Dettes souveraines et globalisation financière

Gérard Duménil  • 11 mars 2010 abonné·es

Les difficultés rencontrées par le gouvernement grec dans la gestion de son déficit budgétaire attirent soudain l’attention sur les pratiques financières des États et leurs relations avec les banques d’affaires. La Grèce est accusée d’avoir laissé filer son déficit jusqu’à environ 12 % de la production du pays. Pourtant, les lions du grand cirque de la mondialisation, États-Unis et Royaume-Uni en tête, atteignent des chiffres comparables. Bien qu’il ait une monnaie forte, l’euro, un petit pays comme la Grèce ne saurait se livrer à de telles turpitudes. Et le discours s’envenime, car la Grèce dissimulait sa faute par de complexes montages financiers visant à échapper aux feus critères de Maastricht.
Cette fraude est l’arbre qui cache la forêt. On nous explique que les États ont coutume de recourir aux « produits financiers » les plus élaborés.
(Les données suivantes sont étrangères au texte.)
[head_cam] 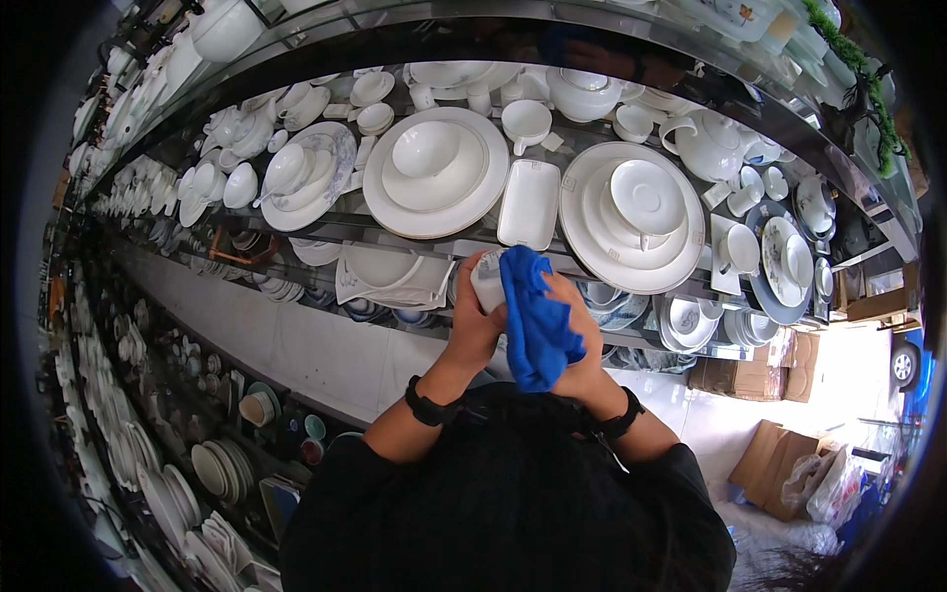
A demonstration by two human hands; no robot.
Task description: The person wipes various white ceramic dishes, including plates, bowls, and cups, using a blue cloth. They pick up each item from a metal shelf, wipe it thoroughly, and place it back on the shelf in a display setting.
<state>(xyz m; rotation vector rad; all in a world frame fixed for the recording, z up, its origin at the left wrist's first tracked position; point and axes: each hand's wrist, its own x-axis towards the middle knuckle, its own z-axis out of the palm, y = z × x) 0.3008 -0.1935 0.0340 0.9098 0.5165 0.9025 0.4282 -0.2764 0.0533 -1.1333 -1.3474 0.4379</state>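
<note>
My left hand (473,325) grips a white ceramic piece (489,281), whose exact kind is partly hidden by a blue cloth. The blue cloth (534,325) is bunched in my right hand (581,333) and lies against the white piece. Both hands are close together in front of the shelf edge. Just beyond them a rectangular white dish (530,203) lies between a stack of round plates with a bowl (436,163) and another plate stack bearing a cup and saucer (646,200).
Glass shelves hold teapots (584,92), cups (527,122) and a blue-patterned plate (336,148). A lower shelf carries square dishes (392,277). Behind at left stand more shelves with stacked plates (222,470). Cardboard boxes (755,370) and plastic bags (832,488) lie on the floor at right.
</note>
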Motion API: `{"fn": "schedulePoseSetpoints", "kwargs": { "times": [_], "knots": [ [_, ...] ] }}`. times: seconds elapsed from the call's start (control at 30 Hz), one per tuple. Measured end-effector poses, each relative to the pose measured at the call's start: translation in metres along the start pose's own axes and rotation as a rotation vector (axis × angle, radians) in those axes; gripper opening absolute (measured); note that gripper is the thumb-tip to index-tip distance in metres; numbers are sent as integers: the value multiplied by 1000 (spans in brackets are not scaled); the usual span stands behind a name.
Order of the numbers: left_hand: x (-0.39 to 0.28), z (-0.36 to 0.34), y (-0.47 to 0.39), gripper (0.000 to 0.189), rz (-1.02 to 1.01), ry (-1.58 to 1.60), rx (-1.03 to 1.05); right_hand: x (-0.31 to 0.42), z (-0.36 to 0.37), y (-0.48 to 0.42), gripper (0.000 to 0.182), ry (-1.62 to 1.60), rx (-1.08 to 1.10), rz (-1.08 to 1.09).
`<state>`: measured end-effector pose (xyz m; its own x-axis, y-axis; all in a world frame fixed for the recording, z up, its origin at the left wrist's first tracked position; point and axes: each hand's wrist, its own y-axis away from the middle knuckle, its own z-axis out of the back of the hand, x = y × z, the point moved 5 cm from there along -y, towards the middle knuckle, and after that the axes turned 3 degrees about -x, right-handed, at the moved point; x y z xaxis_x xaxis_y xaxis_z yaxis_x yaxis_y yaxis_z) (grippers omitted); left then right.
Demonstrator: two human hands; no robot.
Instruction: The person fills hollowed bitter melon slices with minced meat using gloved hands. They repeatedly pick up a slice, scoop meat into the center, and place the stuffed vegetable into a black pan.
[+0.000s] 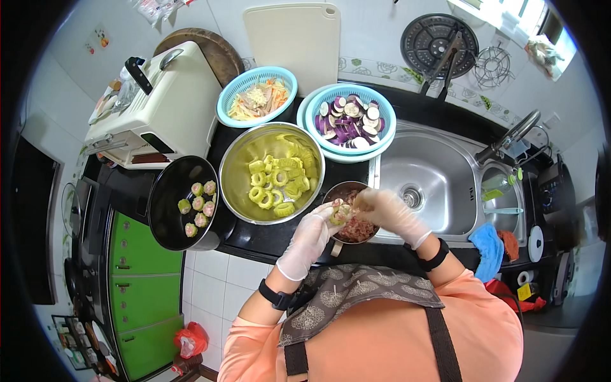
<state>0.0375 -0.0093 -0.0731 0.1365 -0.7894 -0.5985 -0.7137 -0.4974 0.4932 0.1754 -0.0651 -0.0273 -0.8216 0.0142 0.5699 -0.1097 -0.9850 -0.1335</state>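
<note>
My left hand (pixel 305 241), in a clear glove, holds a bitter melon ring (pixel 339 218) with pinkish meat at its top. Close against the ring are the curled, blurred fingers of my gloved right hand (pixel 394 215); whether they pinch anything is hidden. Both hands are over a metal pot of minced meat (pixel 355 230). To the left, a large steel bowl (pixel 234 157) contains hollow bitter melon rings (pixel 279 179). Several stuffed bitter melon pieces (pixel 197 204) lie in a black pan (pixel 167 210) farther left.
Behind the bowl stand a blue basket of shredded food (pixel 222 107) and a basket of sliced eggplant (pixel 390 119). A steel sink (pixel 439 157) with a faucet (pixel 506 136) is on the right. A white countertop oven (pixel 186 100) stands at the back left, a knife on top.
</note>
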Motion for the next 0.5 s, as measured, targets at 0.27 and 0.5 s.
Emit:
{"fn": "schedulePoseSetpoints", "kwargs": {
  "times": [0.27,0.5],
  "knots": [
    [-2,-3,-1,30,-20,14,52,-9,-18,8,16,198,124,-32],
    [1,-11,-6,27,-10,5,3,13,29,7,18,-237,-43,-162]
  ]
}}
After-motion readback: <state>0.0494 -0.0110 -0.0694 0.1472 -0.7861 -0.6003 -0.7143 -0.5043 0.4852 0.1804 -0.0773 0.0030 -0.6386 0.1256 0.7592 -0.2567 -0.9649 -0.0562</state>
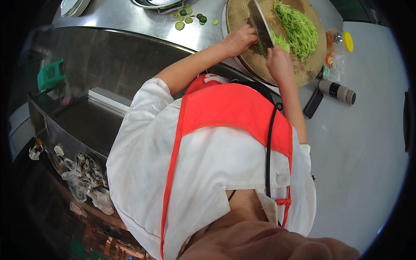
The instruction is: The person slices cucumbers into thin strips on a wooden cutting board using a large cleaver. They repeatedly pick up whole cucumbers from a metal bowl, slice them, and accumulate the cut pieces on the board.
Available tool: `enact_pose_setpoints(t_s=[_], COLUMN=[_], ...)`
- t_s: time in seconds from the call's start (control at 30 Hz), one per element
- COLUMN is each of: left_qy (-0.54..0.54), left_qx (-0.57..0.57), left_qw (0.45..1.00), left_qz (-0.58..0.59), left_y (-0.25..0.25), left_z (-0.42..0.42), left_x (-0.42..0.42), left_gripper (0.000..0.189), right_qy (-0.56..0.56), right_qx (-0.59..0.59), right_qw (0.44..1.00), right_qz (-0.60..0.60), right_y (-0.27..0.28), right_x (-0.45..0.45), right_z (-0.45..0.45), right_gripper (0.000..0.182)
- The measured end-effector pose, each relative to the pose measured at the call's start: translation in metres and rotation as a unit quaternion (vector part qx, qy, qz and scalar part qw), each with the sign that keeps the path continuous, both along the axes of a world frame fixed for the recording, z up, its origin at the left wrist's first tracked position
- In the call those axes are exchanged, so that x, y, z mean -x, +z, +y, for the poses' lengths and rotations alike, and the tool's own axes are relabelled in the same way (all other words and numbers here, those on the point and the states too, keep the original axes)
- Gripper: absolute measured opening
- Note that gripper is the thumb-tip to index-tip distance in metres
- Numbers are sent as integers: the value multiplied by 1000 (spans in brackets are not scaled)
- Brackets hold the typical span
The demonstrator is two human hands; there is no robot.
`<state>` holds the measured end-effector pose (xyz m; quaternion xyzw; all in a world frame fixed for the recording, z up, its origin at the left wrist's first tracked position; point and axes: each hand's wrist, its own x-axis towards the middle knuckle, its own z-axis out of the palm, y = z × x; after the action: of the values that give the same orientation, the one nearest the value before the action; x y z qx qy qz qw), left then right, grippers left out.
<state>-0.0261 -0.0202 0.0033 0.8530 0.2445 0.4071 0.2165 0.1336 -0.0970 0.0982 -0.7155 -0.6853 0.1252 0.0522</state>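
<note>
My right hand (280,62) grips the handle end of a cleaver (260,27), whose wide blade stands on edge on a round wooden chopping block (240,14). Left of the blade, my left hand (240,40) has its fingers curled down onto the block. A bit of green vegetable (260,46) shows at its fingertips; most of what lies under them is hidden. Just right of the blade are fresh green shreds (280,42). Beyond them a large heap of shredded green vegetable (297,31) covers the block's right side.
Left of the block, round green vegetable slices (179,25) lie on the steel counter (130,19), near a metal strainer (159,2) and stacked white plates (73,7). To the right are a yellow-lidded plastic jar (339,41), a tumbler (337,92) and a dark phone (313,103).
</note>
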Motion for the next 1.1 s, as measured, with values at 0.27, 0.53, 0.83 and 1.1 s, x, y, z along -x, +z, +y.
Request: enact_pose_setpoints(t_s=[0.27,0.53,0.83,1.1], left_qy=[-3,-6,-76,-105], left_qx=[20,20,83,53], left_qw=[1000,999,993,993], left_qz=[-5,-30,-43,-18], left_y=[0,3,6,8], left_z=[-3,-1,12,16], left_x=[-1,-1,11,17], left_gripper=[7,8,15,15], right_qy=[21,20,6,-4], right_qx=[14,14,-24,8], right_qw=[1000,1000,996,997], right_qz=[-4,18,84,70], right_y=[9,12,-13,-1], right_x=[11,11,-5,1], right_z=[-6,0,11,13], right_gripper=[23,23,23,23])
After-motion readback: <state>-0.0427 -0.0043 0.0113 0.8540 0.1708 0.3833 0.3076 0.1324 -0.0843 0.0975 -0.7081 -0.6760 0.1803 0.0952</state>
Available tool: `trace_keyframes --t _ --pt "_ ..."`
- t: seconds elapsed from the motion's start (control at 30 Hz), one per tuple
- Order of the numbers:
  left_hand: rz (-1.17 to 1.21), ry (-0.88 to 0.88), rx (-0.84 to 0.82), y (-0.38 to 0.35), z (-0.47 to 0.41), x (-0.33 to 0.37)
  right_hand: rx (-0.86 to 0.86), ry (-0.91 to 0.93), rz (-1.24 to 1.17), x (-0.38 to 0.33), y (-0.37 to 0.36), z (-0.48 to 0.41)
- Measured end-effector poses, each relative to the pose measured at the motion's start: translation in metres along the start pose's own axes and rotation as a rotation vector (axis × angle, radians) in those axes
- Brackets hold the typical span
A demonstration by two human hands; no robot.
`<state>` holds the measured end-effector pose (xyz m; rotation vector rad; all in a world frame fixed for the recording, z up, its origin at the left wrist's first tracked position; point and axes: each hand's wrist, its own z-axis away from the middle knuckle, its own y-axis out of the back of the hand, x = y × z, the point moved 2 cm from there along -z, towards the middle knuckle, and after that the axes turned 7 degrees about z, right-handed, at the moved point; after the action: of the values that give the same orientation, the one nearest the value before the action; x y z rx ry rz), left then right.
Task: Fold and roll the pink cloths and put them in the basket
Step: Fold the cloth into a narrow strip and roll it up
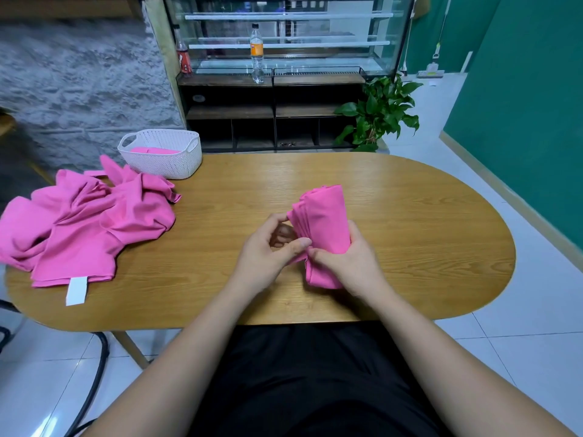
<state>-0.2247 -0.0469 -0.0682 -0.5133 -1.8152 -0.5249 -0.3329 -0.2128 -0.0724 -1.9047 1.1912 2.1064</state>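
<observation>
Nearest the camera, 2 bare forearms reached over a black-clad lap to the wooden tabletop. The right hand curled around the near end of a rolled pink cloth, thumb pressed on its side. The left hand pinched the roll's layered edge between its thumb and bent fingers. The roll lay at the tabletop's middle, pointing away. To the left sat a crumpled pile of pink cloths with a white label. Behind it, the white basket held 1 folded pink cloth. Farther back stood a plant and 2 bottles on a display cabinet.
</observation>
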Motion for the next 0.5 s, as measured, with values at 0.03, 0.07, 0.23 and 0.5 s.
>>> trace_keyframes --t 0.03,0.07,0.23,0.5 --pt "0.003 -0.015 0.011 -0.001 0.0 -0.001 -0.002 -0.015 -0.06 0.001 0.0 -0.001" --pt "-0.009 -0.029 0.024 -0.002 0.002 -0.002 -0.007 -0.033 -0.11 0.003 0.0 -0.002" --pt "-0.305 -0.245 0.08 0.006 0.022 -0.004 -0.051 -0.06 -0.247 0.005 0.001 -0.001" --pt "-0.522 -0.271 0.102 0.011 0.023 -0.006 -0.114 -0.05 -0.282 -0.001 -0.003 0.003"
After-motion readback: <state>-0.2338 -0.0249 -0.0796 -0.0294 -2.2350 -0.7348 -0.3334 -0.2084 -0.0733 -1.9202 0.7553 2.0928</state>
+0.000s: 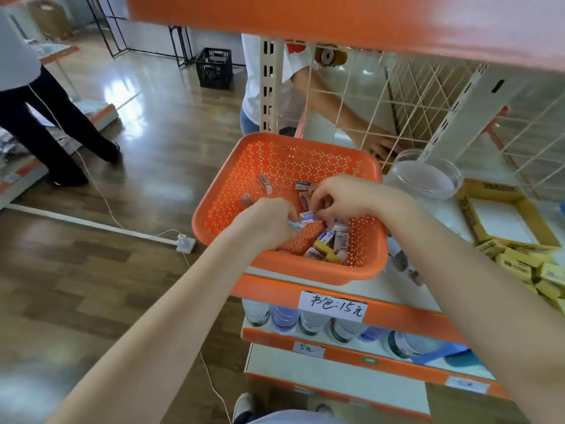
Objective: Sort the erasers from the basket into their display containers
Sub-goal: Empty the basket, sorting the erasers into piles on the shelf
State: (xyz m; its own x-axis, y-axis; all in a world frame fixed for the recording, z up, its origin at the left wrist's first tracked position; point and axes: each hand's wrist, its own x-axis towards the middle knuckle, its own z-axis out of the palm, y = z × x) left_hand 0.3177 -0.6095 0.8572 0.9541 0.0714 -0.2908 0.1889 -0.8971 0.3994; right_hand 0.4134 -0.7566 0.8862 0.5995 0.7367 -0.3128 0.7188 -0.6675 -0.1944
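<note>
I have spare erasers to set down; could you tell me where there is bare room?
Bare: the basket floor along its far rim, and inside the yellow box right of the jar. Crowded: the basket's near right corner, full of erasers, and the yellow pile beside it.

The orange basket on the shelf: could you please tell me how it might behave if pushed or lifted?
The orange basket is perforated plastic holding only small erasers, so probably light and slightly flexible. Its left side seems to overhang the shelf, so a leftward push could tip it.
</note>
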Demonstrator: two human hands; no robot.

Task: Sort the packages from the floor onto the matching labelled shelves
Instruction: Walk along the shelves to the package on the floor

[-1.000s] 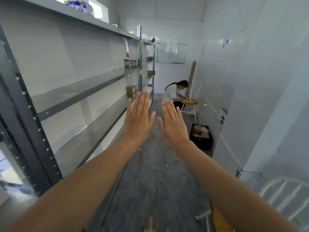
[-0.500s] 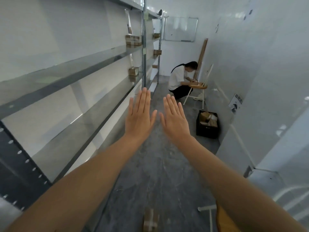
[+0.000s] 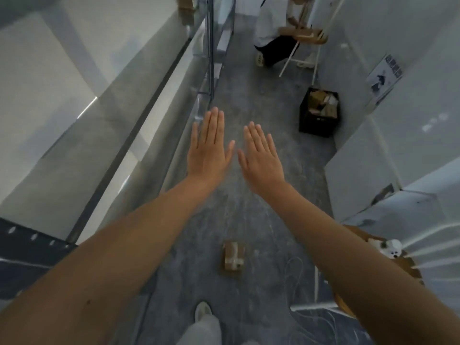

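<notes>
A small brown taped package [image 3: 233, 255] lies on the grey floor [image 3: 251, 210] just ahead of my shoe. My left hand [image 3: 209, 150] and my right hand [image 3: 261, 158] are stretched out flat side by side, palms down, fingers apart, holding nothing, well above and beyond the package. A black crate [image 3: 318, 118] with several brown packages in it stands by the right wall. The metal shelf rack [image 3: 139, 113] runs along the left, with a package [image 3: 185, 2] on it at the top edge of the view.
A person [image 3: 276, 33] crouches at a small stool at the far end of the narrow aisle. A white chair with a wooden seat [image 3: 388, 265] stands at my right. White walls close the right side. My shoe [image 3: 202, 311] is at the bottom.
The view has tilted down from the far wall to the floor, bringing the package and my shoe into sight. Both hands stay flat and empty in the same pose.
</notes>
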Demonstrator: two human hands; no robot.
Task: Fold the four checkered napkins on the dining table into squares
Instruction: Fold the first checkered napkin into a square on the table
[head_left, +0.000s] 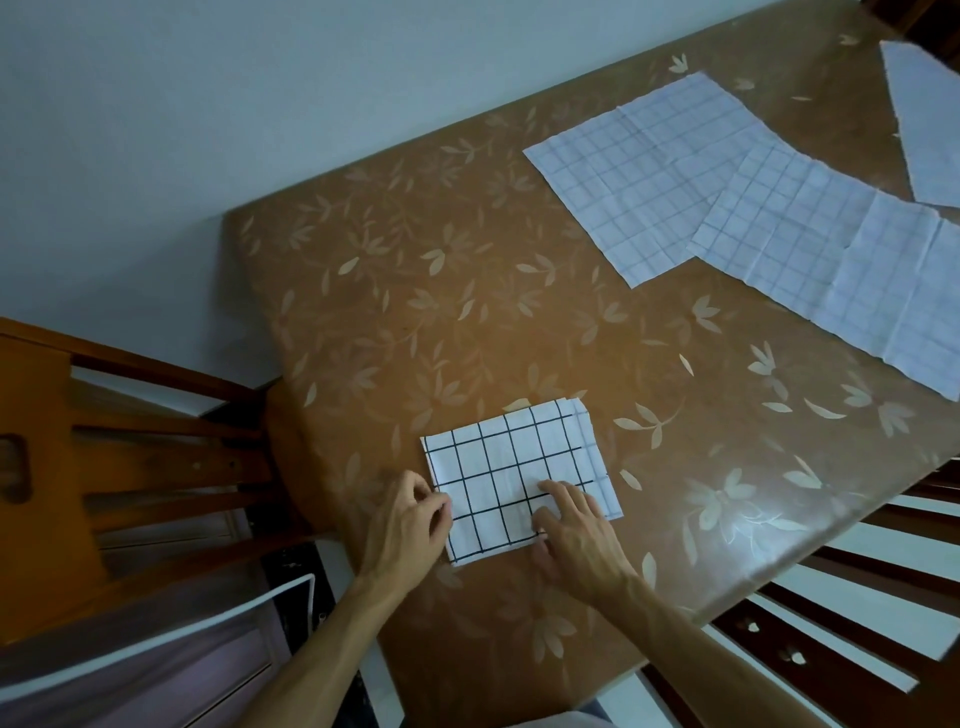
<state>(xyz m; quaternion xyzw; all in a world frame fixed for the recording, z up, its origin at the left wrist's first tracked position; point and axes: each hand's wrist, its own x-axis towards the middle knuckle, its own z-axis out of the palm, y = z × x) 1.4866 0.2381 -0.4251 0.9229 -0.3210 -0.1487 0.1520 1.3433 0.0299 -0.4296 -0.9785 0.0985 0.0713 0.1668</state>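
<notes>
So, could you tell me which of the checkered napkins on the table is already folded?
The bold black-gridded white napkin nearest the person, with the left hand and right hand on it; the pale-gridded napkins beyond lie spread flat.

Plain pale grey-blue wall behind and to the left. Close against it, brown rectangular dining table, leaf-patterned, glossy under dim, even light. Orange-brown slatted wooden chair at left end; dark brown slatted wooden chair at near right edge.
</notes>
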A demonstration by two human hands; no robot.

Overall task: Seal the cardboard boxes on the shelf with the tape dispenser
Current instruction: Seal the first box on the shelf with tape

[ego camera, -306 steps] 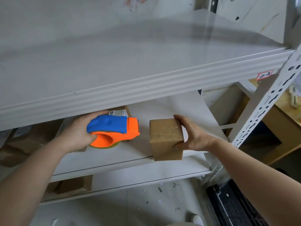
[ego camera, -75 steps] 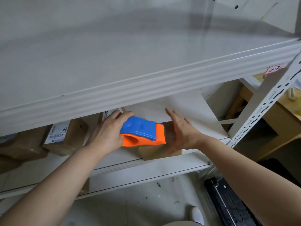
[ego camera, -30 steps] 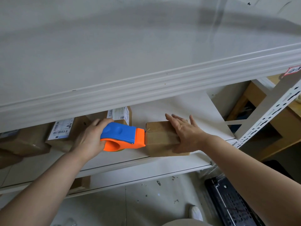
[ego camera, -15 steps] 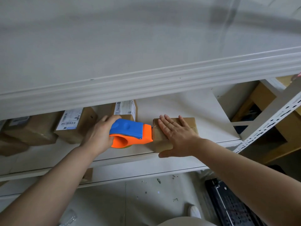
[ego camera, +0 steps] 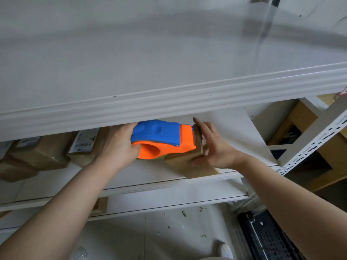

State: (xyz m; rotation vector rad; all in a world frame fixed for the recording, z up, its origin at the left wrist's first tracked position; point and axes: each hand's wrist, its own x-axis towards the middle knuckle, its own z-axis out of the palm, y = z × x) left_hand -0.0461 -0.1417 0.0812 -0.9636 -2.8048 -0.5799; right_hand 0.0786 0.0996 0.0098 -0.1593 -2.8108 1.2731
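Observation:
A small brown cardboard box (ego camera: 195, 168) stands at the front edge of the middle shelf (ego camera: 142, 175). My left hand (ego camera: 116, 147) grips the blue and orange tape dispenser (ego camera: 161, 138), which lies over the box's top with its orange nose at the far side. My right hand (ego camera: 212, 145) rests against the box's right side with straight fingers and the thumb on its front face. Most of the box's top is hidden by the dispenser.
Other brown boxes with white labels (ego camera: 84, 147) (ego camera: 39, 152) stand further left on the same shelf. The white upper shelf (ego camera: 169, 102) overhangs close above my hands. A perforated white post (ego camera: 315, 139) rises at the right. A black crate (ego camera: 266, 237) sits on the floor.
The tape dispenser has moved right from the box's left edge onto its top. My right hand has slid from the top of the box to its right side.

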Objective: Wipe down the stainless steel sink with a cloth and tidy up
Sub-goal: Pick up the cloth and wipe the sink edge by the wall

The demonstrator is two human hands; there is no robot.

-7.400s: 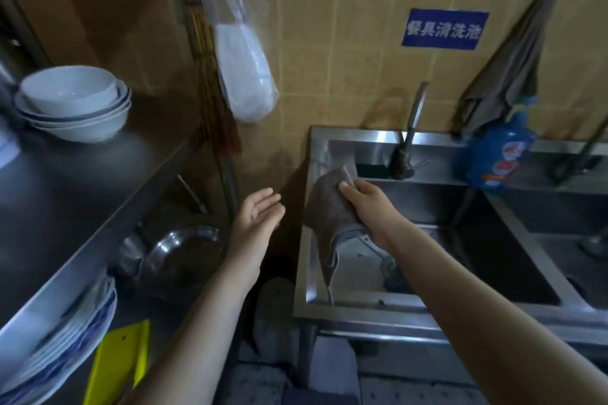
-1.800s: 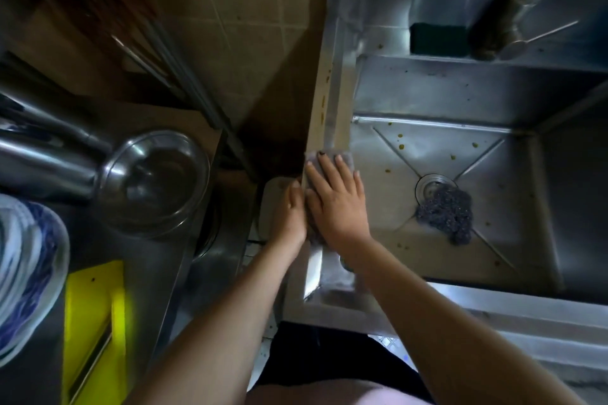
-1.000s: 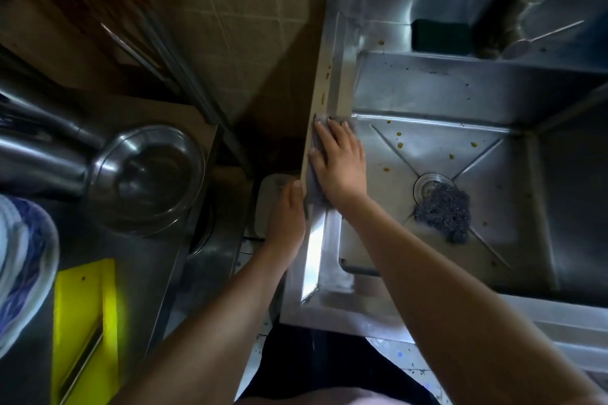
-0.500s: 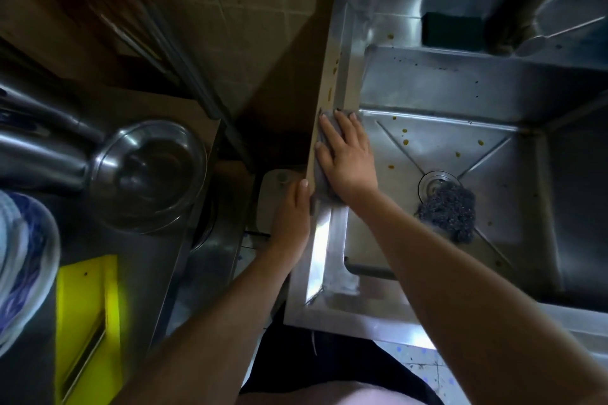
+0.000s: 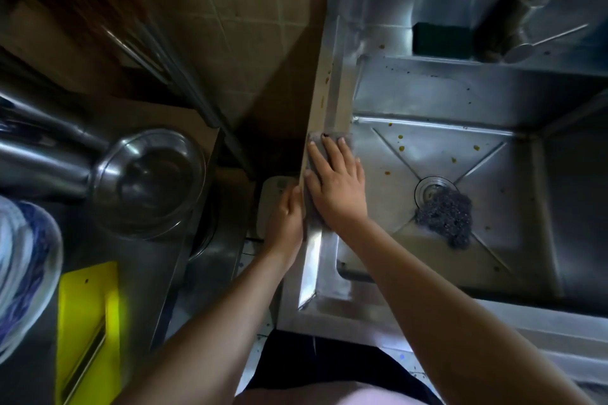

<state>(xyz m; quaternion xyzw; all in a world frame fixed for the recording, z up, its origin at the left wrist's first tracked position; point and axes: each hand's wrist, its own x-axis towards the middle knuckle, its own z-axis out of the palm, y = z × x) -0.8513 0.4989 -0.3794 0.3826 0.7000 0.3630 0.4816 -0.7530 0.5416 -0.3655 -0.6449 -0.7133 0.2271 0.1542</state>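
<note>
A: While the right hand lies flat on the grey cloth, fingers straight and slightly spread, the cloth sits on the left rim of the sink, about midway along it.

B: Left hand?

A: The left hand is against the rim's outer edge, fingers close together. Whether they hook under it, I cannot tell.

B: Progress?

A: Early, by my estimate. The near stretch of rim looks shiny. Rim spots remain on the far stretch, and floor spots in the basin.

B: Tidying?

A: Apparently not begun. The scourer lies beside the drain, and the sponge is on the back ledge. Remaining: rest of rim, walls, floor, clear-up.
</note>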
Aussi longtemps qu’elles sont appliquées normalement, ces procédures sont tout à fait honnêtes, nous dit-on.

Examinons donc le cours « honnête » des choses. Les États financent leurs déficits sur le marché mondial. Au lieu d’émettre des titres (bons du Trésor ou obligations) dans leur monnaie nationale, comme dans la préhistoire ( ante -néolibérale), ils empruntent désormais sur les « marchés mondiaux » dans les monnaies des pays sollicités. Notamment au Japon, où les taux d’intérêt sont bas. En cela, ils imitent les banques d’affaires ou les fonds spéculatifs. C’est une pratique courante, appelée « carry trade » , que d’emprunter à des banques japonaises à des taux d’intérêt faibles, et de prêter dans des pays où les taux sont élevés (ou d’y réaliser toutes sortes d’opérations lucratives).

Mais il y a un problème. Son nom est « risque de change ». Si un pays de la zone euro emprunte en yens, il doit convertir ceux-ci en euros pour assurer ses dépenses. Il faudra rembourser à une certaine échéance. Viendra donc le moment de changer des euros en yens pour payer les dettes. Si les taux varient fortement, celui qui se livre à ce jeu peut y gagner ou y perdre beaucoup. Les institutions financières trouvent ainsi une occasion de vendre leurs services. Elles garantissent les opérations de change à certains cours, moyennant rémunération.
Au passage, on glisse de l’« honnête » au semi-frauduleux ou frauduleux. Les dettes peuvent prendre des allures d’opérations de change à terme (différées) entre monnaies. La détermination des taux de change anticipés dans les contrats laisse des marges de manœuvre. C’est en jouant sur cette ambiguïté entre emprunt et change, et en trichant sur les taux de change, que la Grèce a cru pouvoir échapper aux critères de Maastricht en affichant des déficits plus réduits qu’ils ne l’étaient réellement.

Plus généralement, le problème est que ces mécanismes financiers globalisés sont devenus, avec la mondialisation néolibérale, des phénomènes dont il est difficile d’imaginer l’ampleur. Juste un indicateur. Prenons l’ensemble des banques du monde et considérons leurs crédits (titres et prêts) à des agents d’autres pays , publics et privés (réciproquement, les emprunts des agents à des banques étrangères). En milliers de milliards de dollars, le total était, en 1980, de 1,1 ; en 2000, de 10,8 ; pour, enfin, culminer à 35,8 en 2008 avant de chuter dans la crise [^2].
La nouveauté est que la crise actuelle a entraîné les pays les plus avancés vers des déficits publics majeurs. La question de leur financement est devenue centrale et les a entraînés dans l’orbite de cette finance mondiale. On découvre alors que les mécanismes aussi scabreux que ceux qui ont conduit à la crise des crédits hypothécaires aux États-Unis sont utilisés dans le financement des États. Les comparaisons de ce type se multiplient dans la presse financière, où est montré du doigt le pays qui précède tous les autres (au moins les grands) en termes d’opérations financières : le Royaume-Uni. Cet État voit son déficit public s’envoler et on peut supputer un recours majeur aux mécanismes financiers les plus « sophistiqués ».
Les dettes souveraines finalement touchées par la gangrène de la mondialisation financière ! Il va falloir amputer.

[^2]: Selon la Banque des règlements internationaux. Dans le cas de la Grèce, ces crédits octroyés par des banques étrangères ont été multipliés par 13 entre 1994 et 2009.